• YOUR INSTRUCTIONS
Would you please repeat the data exactly as given?

····················

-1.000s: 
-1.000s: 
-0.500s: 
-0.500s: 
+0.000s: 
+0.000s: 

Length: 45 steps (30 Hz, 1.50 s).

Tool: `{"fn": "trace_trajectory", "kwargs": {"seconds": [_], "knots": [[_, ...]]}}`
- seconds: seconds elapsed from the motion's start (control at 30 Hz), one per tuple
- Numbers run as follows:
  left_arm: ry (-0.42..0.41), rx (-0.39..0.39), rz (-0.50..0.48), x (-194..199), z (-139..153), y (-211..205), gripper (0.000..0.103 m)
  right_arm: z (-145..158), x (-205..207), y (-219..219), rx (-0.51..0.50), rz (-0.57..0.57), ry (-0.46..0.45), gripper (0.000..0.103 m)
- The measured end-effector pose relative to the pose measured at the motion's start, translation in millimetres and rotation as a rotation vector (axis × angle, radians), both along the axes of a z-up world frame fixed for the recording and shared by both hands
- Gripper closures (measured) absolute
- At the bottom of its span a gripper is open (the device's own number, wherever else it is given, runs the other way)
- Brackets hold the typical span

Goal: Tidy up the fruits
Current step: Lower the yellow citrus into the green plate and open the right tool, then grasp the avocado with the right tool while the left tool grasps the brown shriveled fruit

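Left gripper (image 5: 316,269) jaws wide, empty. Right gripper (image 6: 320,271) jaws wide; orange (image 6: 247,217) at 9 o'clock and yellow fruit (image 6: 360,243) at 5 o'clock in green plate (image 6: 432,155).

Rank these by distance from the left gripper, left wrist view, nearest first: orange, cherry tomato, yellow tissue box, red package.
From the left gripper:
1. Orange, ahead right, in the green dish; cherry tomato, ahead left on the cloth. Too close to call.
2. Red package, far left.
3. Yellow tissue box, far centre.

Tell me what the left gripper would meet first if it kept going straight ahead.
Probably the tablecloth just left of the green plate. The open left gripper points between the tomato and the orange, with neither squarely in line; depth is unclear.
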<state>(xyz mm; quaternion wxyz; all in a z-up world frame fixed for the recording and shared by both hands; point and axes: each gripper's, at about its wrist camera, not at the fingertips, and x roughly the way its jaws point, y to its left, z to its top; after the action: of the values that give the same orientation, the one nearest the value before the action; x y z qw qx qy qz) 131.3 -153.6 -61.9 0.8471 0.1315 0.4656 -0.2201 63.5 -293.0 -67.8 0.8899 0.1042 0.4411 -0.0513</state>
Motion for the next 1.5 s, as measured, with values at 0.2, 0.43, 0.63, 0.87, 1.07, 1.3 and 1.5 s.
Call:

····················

• WRITTEN REPLY
-1.000s: 
-1.000s: 
-0.500s: 
-0.500s: 
+0.000s: 
+0.000s: 

Length: 45 steps (30 Hz, 1.50 s).

Tool: `{"fn": "trace_trajectory", "kwargs": {"seconds": [_], "knots": [[_, ...]]}}`
- seconds: seconds elapsed from the motion's start (control at 30 Hz), one per tuple
- Numbers run as follows:
  left_arm: ry (-0.42..0.41), rx (-0.39..0.39), rz (-0.50..0.48), x (-194..199), z (-139..153), y (-211..205), gripper (0.000..0.103 m)
  right_arm: z (-145..158), x (-205..207), y (-219..219), rx (-0.51..0.50), rz (-0.57..0.57), ry (-0.46..0.45), gripper (0.000..0.103 m)
- The measured end-effector pose relative to the pose measured at the motion's start, translation in millimetres and rotation as a rotation vector (axis × angle, radians), both along the axes of a z-up world frame fixed for the recording and shared by both hands
- Gripper closures (measured) absolute
- At the bottom of its span a gripper is open (the device's own number, wherever else it is given, runs the other way)
- Brackets hold the typical span

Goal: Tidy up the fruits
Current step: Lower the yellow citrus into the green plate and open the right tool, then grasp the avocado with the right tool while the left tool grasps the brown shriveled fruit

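Left gripper (image 5: 316,269) jaws wide, empty. Right gripper (image 6: 320,271) jaws wide; orange (image 6: 247,217) at 9 o'clock and yellow fruit (image 6: 360,243) at 5 o'clock in green plate (image 6: 432,155).

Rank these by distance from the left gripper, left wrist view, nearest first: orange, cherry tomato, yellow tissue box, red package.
From the left gripper:
1. Orange, ahead right, in the green dish; cherry tomato, ahead left on the cloth. Too close to call.
2. Red package, far left.
3. Yellow tissue box, far centre.

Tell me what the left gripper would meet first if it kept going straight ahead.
Probably the tablecloth just left of the green plate. The open left gripper points between the tomato and the orange, with neither squarely in line; depth is unclear.
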<state>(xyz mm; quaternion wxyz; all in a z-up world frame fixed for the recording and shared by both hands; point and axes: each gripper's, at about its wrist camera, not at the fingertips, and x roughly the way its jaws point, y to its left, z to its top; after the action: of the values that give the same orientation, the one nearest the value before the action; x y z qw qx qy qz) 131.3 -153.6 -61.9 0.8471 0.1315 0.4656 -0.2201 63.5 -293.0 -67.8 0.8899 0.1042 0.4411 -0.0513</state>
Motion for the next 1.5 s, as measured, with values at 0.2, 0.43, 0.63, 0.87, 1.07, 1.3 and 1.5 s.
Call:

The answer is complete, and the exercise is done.